Sustainability in the Cannabis Industry

Sustainability in the Cannabis Industry: What is the Environmental Impact of Marijuana?

With concerns about climate change rising, it's important for industry leaders to place an emphasis on sustainability. Whether this is conserving water during grow operations or providing customers with biodegradable packaging, there are plenty of ways businesses can consider the environment.

Paul James February 1, 2023 Affiliate Disclosure Some links are specifically formatted for which we may receive a commission on resulting sales or clicks from affiliate partners (“Affiliate Links”).

It’s no secret at this point – climate change is a big deal. When it comes to CO2 levels and their worst outcome, scientists predict a 4°C increase by 2100. The effects of this may be devastating, including rising sea levels, changes in precipitation, and an increase in severe weather.

Naturally, many companies are seeking out ways in which to reduce their impact on the environment.
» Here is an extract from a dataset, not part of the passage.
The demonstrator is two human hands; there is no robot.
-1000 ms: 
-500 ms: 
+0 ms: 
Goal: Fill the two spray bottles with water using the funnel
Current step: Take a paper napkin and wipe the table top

And the cannabis industry is no stranger to sustainability.

Beyond the fact that there may be environmental benefits of marijuana, many brands already put an emphasis on being environmentally friendly. Whether it’s through sustainable cultivation, extraction methodology, or biodegradable packaging, cannabis and the cannabidiol (CBD) industry have been working towards reducing the risk of climate change.

Still, it’s worth wondering whether or not these efforts are actually making a difference. And if there’s more the cannabis industry can do in order to provide further sustainability.

History of Marijuana and Its Impact on the Environment

Since marijuana was largely illegal up until the last decade, measuring its impact on the environment isn’t easy. Most notably, we don’t have data on how many cultivations have occurred throughout its history nor the way in which cannabis was distributed.

Once illegal in the United States in 1937, cannabis didn’t see renewed popularity until the 1960s, after widely being used by the counterculture of the time. Throughout the next few decades, all cannabis activity in the U.S. remained illegal and condemned to the black market. While it’s safe to say there was plenty of cultivation happening across the country, most of it was reserved for the Emerald Triangle.

The Emerald Triangle is a region of Northern California where much of the counterculture migrated to after the 1960s. Due to its limited law enforcement, it became synonymous with growing some of the best-quality cannabis within the U.S.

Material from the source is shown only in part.